Records from a collection
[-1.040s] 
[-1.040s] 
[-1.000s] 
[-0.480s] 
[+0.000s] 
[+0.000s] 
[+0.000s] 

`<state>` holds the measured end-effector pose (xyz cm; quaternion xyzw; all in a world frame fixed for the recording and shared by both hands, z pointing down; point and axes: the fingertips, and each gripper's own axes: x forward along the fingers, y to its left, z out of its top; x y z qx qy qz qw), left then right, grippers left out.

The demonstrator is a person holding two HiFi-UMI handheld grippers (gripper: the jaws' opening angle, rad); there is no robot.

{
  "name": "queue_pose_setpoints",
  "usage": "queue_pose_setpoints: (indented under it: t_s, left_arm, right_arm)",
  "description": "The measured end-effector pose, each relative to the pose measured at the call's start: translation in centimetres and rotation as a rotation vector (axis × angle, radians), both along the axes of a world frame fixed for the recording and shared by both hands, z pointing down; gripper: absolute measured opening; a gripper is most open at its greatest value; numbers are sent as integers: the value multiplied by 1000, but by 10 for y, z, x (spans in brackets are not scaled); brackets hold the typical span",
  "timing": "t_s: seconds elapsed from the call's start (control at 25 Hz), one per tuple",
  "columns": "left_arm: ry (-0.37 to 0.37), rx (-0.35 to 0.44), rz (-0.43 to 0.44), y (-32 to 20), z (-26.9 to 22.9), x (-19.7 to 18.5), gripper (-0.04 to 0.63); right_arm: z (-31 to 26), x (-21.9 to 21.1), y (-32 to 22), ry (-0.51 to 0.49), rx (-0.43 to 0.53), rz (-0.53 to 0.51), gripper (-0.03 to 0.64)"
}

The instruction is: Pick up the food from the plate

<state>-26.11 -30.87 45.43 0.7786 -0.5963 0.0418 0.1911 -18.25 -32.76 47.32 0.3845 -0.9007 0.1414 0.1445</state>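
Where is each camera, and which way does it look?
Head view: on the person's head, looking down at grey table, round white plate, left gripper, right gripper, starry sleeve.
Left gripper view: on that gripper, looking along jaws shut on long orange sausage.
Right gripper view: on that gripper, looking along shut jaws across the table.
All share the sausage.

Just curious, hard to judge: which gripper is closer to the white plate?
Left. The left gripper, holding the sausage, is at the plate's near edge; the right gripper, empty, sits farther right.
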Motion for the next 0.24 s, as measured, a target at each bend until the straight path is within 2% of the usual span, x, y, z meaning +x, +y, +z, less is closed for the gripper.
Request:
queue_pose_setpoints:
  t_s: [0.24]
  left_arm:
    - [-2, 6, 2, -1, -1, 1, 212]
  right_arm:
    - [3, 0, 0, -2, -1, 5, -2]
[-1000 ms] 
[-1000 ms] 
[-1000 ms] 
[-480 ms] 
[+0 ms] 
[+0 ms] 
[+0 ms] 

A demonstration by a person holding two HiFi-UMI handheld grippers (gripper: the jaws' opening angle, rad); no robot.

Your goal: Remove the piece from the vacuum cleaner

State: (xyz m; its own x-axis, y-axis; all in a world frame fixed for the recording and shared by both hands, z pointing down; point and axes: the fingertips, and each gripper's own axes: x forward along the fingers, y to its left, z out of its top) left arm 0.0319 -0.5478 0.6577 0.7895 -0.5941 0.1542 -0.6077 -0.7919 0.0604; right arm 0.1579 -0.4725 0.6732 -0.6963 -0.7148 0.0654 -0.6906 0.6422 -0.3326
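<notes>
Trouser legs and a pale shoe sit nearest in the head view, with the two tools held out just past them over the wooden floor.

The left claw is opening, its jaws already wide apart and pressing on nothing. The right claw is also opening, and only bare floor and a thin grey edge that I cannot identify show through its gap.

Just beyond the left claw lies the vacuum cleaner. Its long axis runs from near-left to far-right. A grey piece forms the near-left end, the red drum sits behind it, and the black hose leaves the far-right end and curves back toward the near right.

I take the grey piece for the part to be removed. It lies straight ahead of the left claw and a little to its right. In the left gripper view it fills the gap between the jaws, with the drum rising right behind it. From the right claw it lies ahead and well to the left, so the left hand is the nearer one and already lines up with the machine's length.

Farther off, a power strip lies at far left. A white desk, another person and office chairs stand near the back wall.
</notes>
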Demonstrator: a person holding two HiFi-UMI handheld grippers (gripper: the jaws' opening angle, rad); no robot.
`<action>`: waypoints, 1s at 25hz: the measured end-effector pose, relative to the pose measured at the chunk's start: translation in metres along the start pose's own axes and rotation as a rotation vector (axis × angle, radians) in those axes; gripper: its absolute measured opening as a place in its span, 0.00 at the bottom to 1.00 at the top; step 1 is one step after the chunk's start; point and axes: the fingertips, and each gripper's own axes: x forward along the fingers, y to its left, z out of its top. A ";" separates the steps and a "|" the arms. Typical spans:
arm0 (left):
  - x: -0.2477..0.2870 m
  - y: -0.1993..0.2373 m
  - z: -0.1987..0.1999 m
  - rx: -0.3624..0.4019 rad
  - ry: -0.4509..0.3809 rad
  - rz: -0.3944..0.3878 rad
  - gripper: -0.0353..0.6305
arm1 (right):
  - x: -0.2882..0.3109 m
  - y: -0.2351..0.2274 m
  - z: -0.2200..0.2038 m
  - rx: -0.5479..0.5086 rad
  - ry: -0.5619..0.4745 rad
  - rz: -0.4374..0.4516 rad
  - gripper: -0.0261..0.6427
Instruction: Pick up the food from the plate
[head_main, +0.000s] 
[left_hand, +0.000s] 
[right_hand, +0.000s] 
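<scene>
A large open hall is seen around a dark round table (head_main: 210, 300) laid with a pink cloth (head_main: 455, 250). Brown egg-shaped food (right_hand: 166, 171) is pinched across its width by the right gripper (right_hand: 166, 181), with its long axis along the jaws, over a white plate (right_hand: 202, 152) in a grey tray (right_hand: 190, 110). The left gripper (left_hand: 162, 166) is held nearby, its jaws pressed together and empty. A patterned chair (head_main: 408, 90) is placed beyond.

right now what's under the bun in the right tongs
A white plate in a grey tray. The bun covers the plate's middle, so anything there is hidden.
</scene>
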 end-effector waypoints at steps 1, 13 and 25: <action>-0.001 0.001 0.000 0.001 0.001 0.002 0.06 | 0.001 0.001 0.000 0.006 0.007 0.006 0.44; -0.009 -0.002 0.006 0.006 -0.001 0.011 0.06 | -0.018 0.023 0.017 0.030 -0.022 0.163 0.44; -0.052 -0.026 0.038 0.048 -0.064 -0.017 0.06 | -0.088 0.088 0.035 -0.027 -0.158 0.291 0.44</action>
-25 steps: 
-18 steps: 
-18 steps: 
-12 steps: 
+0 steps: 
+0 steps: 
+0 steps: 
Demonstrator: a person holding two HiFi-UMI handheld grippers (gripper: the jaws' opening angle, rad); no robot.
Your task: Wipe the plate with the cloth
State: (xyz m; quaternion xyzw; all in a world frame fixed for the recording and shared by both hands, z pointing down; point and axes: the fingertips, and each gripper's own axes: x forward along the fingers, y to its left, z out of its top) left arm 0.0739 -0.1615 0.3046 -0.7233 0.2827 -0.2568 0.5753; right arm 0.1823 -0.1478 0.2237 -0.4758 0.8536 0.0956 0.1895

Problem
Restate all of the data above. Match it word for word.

Response below
[-1.040s] 
[-1.040s] 
[-1.000s] 
[-0.480s] 
[+0.000s] 
[+0.000s] 
[+0.000s] 

`<state>` holds the measured end-effector pose (xyz cm; quaternion xyzw; all in a world frame fixed for the recording and shared by both hands, z pointing down; point and axes: the fingertips, and each gripper's own axes: x forward along the fingers, y to its left, z out of its top; x y z qx qy qz qw), left then right, grippers left out.

The demonstrator is a person holding two HiFi-UMI handheld grippers (gripper: the jaws' opening angle, rad); there is no robot.

{
  "name": "queue_pose_setpoints",
  "usage": "queue_pose_setpoints: (indented under it: t_s, left_arm, right_arm)",
  "description": "The measured end-effector pose, each relative to the pose measured at the call's start: translation in centimetres and rotation as a rotation vector (axis × angle, radians), both along the axes of a world frame fixed for the recording and shared by both hands, z pointing down; gripper: absolute measured opening; a gripper is most open at its greatest value; numbers are sent as integers: the value multiplied by 1000, but by 10 for y, z, x (spans in brackets are not scaled); brackets hold the typical span",
  "timing": "t_s: seconds elapsed from the call's start (control at 25 Hz), one per tuple",
  "columns": "left_arm: ry (-0.37 to 0.37), rx (-0.35 to 0.44), rz (-0.43 to 0.44), y (-32 to 20), z (-26.9 to 22.9), x (-19.7 to 18.5), gripper (-0.04 to 0.63); right_arm: z (-31 to 26), x (-21.9 to 21.1), y (-32 to 22), ry (-0.51 to 0.49), rx (-0.43 to 0.53), rz (-0.53 to 0.51), gripper (-0.03 to 0.64)"
}

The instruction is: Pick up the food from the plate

<state>-26.11 -30.87 45.43 0.7786 -0.5963 0.0418 0.1911 -18.25 -32.76 47.32 0.3845 -0.9007 0.1414 0.1445</state>
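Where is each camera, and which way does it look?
Head view: on the person's head, looking down at grey table, round white plate, left gripper, right gripper, starry sleeve.
Left gripper view: on that gripper, looking along jaws shut on long orange sausage.
Right gripper view: on that gripper, looking along shut jaws across the table.
All share the sausage.

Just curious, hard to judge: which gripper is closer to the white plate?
Left. The left gripper, holding the sausage, is at the plate's near edge; the right gripper, empty, sits farther right.
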Motion for the next 0.24 s, as measured, a target at each bend until the straight path is within 2% of the usual span, x, y, z meaning +x, +y, +z, less is closed for the gripper.
Request:
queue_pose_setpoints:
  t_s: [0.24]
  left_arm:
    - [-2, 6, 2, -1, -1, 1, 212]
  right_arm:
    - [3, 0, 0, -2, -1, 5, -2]
[-1000 ms] 
[-1000 ms] 
[-1000 ms] 
[-480 ms] 
[+0 ms] 
[+0 ms] 
[+0 ms] 

A demonstration by a person holding two HiFi-UMI handheld grippers (gripper: the jaws' opening angle, rad); no robot.

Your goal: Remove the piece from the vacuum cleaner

State: (xyz m; its own x-axis, y-axis; all in a world frame fixed for the recording and shared by both hands, z pointing down; point and axes: the fingertips, and each gripper's own axes: x forward along the fingers, y to its left, z out of its top) left arm 0.0319 -0.5478 0.6577 0.7895 -0.5941 0.1542 -0.6077 -0.7919 0.0604; right arm 0.1579 -0.4725 0.6732 -0.6963 -0.7148 0.0654 -0.6906 0.6422 -0.3326
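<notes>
Trouser legs and a pale shoe sit nearest in the head view, with the two tools held out just past them over the wooden floor.

The left claw is opening, its jaws already wide apart and pressing on nothing. The right claw is also opening, and only bare floor and a thin grey edge that I cannot identify show through its gap.

Just beyond the left claw lies the vacuum cleaner. Its long axis runs from near-left to far-right. A grey piece forms the near-left end, the red drum sits behind it, and the black hose leaves the far-right end and curves back toward the near right.

I take the grey piece for the part to be removed. It lies straight ahead of the left claw and a little to its right. In the left gripper view it fills the gap between the jaws, with the drum rising right behind it. From the right claw it lies ahead and well to the left, so the left hand is the nearer one and already lines up with the machine's length.

Farther off, a power strip lies at far left. A white desk, another person and office chairs stand near the back wall.
</notes>
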Demonstrator: a person holding two HiFi-UMI handheld grippers (gripper: the jaws' opening angle, rad); no robot.
`<action>`: waypoints, 1s at 25hz: the measured end-effector pose, relative to the pose measured at the chunk's start: translation in metres along the start pose's own axes and rotation as a rotation vector (axis × angle, radians) in those axes; gripper: its absolute measured opening as a place in its span, 0.00 at the bottom to 1.00 at the top; step 1 is one step after the chunk's start; point and axes: the fingertips, and each gripper's own axes: x forward along the fingers, y to its left, z out of its top. A ";" separates the steps and a "|" the arms. Typical spans:
arm0 (left):
  - x: -0.2477..0.2870 m
  - y: -0.1993..0.2373 m
  - z: -0.1987..0.1999 m
  - rx: -0.3624..0.4019 rad
  - ry: -0.4509..0.3809 rad
  - rz: -0.3944..0.3878 rad
  - gripper: -0.0353..0.6305
arm1 (right):
  - x: -0.2882..0.3109 m
  - y: -0.2351..0.2274 m
  - z: -0.2200..0.2038 m
  - rx: -0.5479..0.5086 rad
  - ry: -0.5619..0.4745 rad
  - rz: -0.4374..0.4516 rad
  - gripper: -0.0261..0.6427
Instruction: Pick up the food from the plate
[head_main, +0.000s] 
[left_hand, +0.000s] 
[right_hand, +0.000s] 
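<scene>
A large open hall is seen around a dark round table (head_main: 210, 300) laid with a pink cloth (head_main: 455, 250). Brown egg-shaped food (right_hand: 166, 171) is pinched across its width by the right gripper (right_hand: 166, 181), with its long axis along the jaws, over a white plate (right_hand: 202, 152) in a grey tray (right_hand: 190, 110). The left gripper (left_hand: 162, 166) is held nearby, its jaws pressed together and empty. A patterned chair (head_main: 408, 90) is placed beyond.

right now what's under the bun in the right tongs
A white plate in a grey tray. The bun covers the plate's middle, so anything there is hidden.
</scene>
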 end-effector waypoints at steps 1, 13 and 25: <action>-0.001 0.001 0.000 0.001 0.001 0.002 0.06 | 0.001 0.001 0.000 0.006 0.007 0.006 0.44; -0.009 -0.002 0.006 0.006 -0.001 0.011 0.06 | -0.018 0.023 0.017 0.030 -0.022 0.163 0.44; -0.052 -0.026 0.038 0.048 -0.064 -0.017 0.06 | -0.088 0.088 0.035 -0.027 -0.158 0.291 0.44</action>
-25 steps: 
-18 steps: 
-18 steps: 
-12 steps: 
+0 steps: 
+0 steps: 
+0 steps: 
Demonstrator: a person holding two HiFi-UMI handheld grippers (gripper: the jaws' opening angle, rad); no robot.
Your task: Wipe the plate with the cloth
State: (xyz m; quaternion xyzw; all in a world frame fixed for the recording and shared by both hands, z pointing down; point and axes: the fingertips, and each gripper's own axes: x forward along the fingers, y to its left, z out of its top) left arm 0.0739 -0.1615 0.3046 -0.7233 0.2827 -0.2568 0.5753; right arm 0.1823 -0.1478 0.2237 -0.4758 0.8536 0.0956 0.1895

No part of the answer remains open.